Exercise objective:
Repeat the lines of the data exactly and exclude any picture among them.

Information supplied:
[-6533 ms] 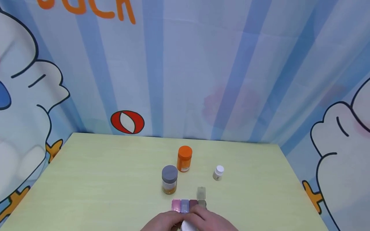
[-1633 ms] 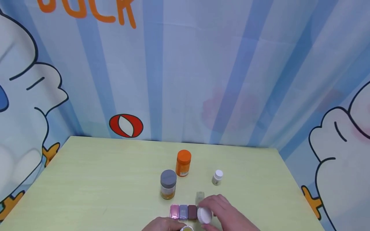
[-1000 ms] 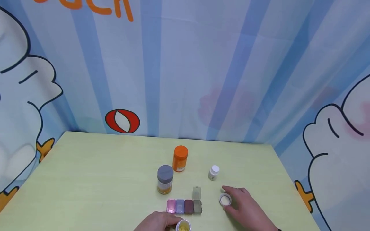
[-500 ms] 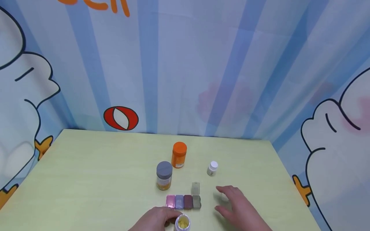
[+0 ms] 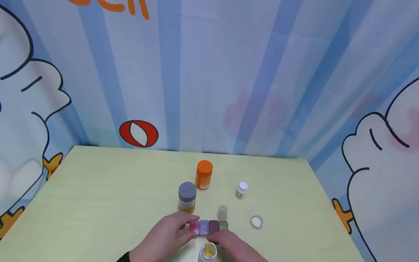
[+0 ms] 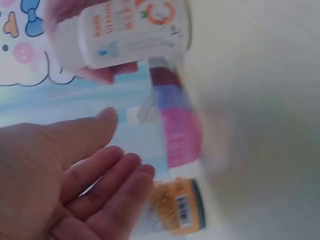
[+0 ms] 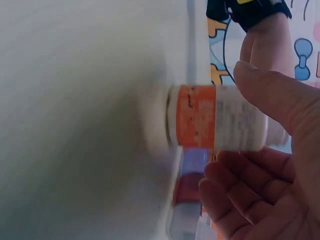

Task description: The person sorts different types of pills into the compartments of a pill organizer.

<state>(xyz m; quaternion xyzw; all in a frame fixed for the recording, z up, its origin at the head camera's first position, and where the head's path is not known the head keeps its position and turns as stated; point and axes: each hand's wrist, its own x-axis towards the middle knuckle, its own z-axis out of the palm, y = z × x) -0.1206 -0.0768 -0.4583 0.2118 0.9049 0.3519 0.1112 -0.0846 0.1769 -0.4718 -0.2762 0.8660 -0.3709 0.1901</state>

The answer:
[-6533 ms] 
[-1633 ms] 
[-1000 ms] 
[-500 ms] 
[+0 ms] 
[+0 ms] 
[+0 ms] 

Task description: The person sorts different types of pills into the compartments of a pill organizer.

<state>(xyz m; quaternion xyzw; all in a frame fixed for the recording, z up, its origin at the head camera's first position, and where the head's path is not known the head keeps its position and turns as stated; point and axes: each hand's wrist, its own x-axis towards the middle knuckle, its own z-axis out of the palm, y = z × x) -0.1206 -0.0768 -0.4583 0.2118 0.9049 0.3519 0.1112 -0.0846 0.1769 -0.4718 -0.2762 0.8660 -0.3709 0.1901</state>

The answer is now complete.